Now click OK and that goes ahead and applies those settings to the other model layer. All right one more thing I want to do here, I want to change this gradient, this shadow that I applied to the background shoulder. I am still not entirely happy with it and I am noticing when I look at the shadow that's underneath her jaw line that it's actually brighter and more saturated. So I am going to click on that Gradient layer to make it active and then I am going to press Ctrl+U or Command+U on the Mac to bring up the static version of the Hue Saturation command, no sense doing this with an Adjustment layer and I will click inside the saturation value like so and I will just press Shift+Up arrow until I think that I am getting some more saturated colors back here in the shadow.
I think I will take that guy up to + 65 like so, that's it we don't need to change the Hue or the Lightness. Click OK in order to apply that modification so this is the before version, I will go ahead and press Ctrl+Z, Command+ Z on a Mac, this is the before version which just does not look saturated enough to me and this is the after version with a lot more red inside of it which matches the jaw line and so on.
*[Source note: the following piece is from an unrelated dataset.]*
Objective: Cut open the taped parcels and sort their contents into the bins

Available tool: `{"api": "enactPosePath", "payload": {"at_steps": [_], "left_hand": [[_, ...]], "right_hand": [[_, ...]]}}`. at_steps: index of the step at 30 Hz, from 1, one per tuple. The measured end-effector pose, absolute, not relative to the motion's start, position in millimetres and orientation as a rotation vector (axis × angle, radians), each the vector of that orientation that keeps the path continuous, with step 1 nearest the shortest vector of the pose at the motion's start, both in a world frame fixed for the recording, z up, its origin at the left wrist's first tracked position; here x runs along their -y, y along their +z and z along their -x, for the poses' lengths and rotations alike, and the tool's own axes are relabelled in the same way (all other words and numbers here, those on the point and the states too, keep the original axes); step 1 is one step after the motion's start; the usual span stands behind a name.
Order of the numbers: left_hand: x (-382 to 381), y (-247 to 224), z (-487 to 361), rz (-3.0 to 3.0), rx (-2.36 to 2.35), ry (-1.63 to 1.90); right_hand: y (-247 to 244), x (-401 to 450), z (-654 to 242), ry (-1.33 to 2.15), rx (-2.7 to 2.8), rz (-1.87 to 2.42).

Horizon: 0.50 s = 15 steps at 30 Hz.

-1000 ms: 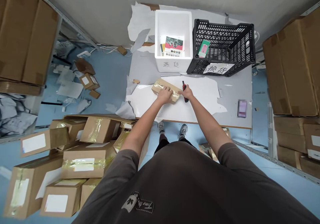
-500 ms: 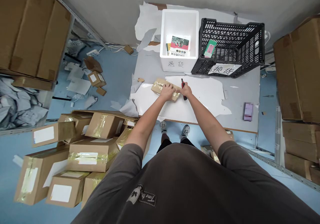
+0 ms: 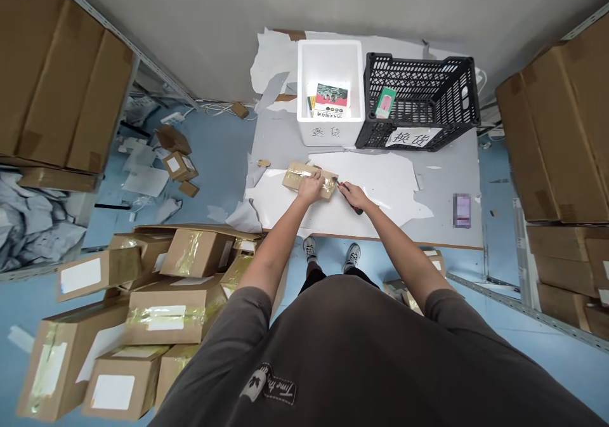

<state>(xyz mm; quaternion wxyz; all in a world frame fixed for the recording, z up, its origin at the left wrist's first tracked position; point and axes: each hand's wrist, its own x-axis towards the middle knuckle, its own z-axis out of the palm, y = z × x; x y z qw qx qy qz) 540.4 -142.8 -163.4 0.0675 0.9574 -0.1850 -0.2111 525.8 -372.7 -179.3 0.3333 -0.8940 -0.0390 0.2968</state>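
Note:
A small taped cardboard box (image 3: 292, 177) lies on white paper near the front of the table. My left hand (image 3: 311, 186) rests on top of it, fingers curled over its upper side and gripping it. In my right hand (image 3: 353, 195) is a red and black utility knife (image 3: 356, 209), fingers wrapped round the handle. The knife's tip points up and left, at the right end of the box; whether the blade touches the tape is too small to tell.
A white foam box (image 3: 330, 134) with booklets and a black plastic crate (image 3: 419, 136) holding a green package (image 3: 386, 102) stand at the table's back. A blurred purple item (image 3: 461, 210) lies at right. Taped cartons (image 3: 176, 306) are piled at left; shelves with large boxes (image 3: 571, 116) flank the table.
The utility knife has turned from nearly upright to pointing up-left, its tip now at the box's right end. My left hand stays on the box. The whole view has shifted slightly.

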Motion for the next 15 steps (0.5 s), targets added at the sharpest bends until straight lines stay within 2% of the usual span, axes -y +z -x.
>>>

The other thing I would like to do is go ahead and mask this shadow just a little bit so I will add a layer mask by clicking under Add layer mask icon down here at the bottom of the LAYERS panel and then I will press the "b" key in order to switch to the Brush tool.
I have a big soft brush incidentally, size 250 pixels, hardness 0% and black is my foreground color, it's not by default so you may see your background color come up as white, if so press the "x" key to make it black and then I am just going to paint along the shoulder, like so. I may have just painted a way too much of the shadow, in which case I press the "x" key to switch back to white again and paint some of the shadow back in like so and that's too much. So press the "x" key and paint it out again.
I think that's looking pretty good actually, but I don't know, maybe one more time I will paint with white there in order to bring in some more shadows. That's too harsh now, this is a problem. All right so I will press the "x" key once again, I don't know if you are even tracking what I am doing but I am just going back and forth and pressing the "x" key to switch to white, pressing the "x" key to switch to black, add infinitum and then painting in to see if I can get the shadow effect that I will like, that's I think going to be good enough for this effect and then just to get a sense of what we brought here, I will go ahead and press Shift+F to switch to the Full Screen mode and zoom in a little bit, scroll down as well and this is our final double Exposure effect.
The kind of double exposure effect that would have been impossible in the film days but is more than possible, thanks to a combination of Camera Raw Smart Objects applied to JPEG files bear that in mind as well as some blending and some masking here inside Photoshop.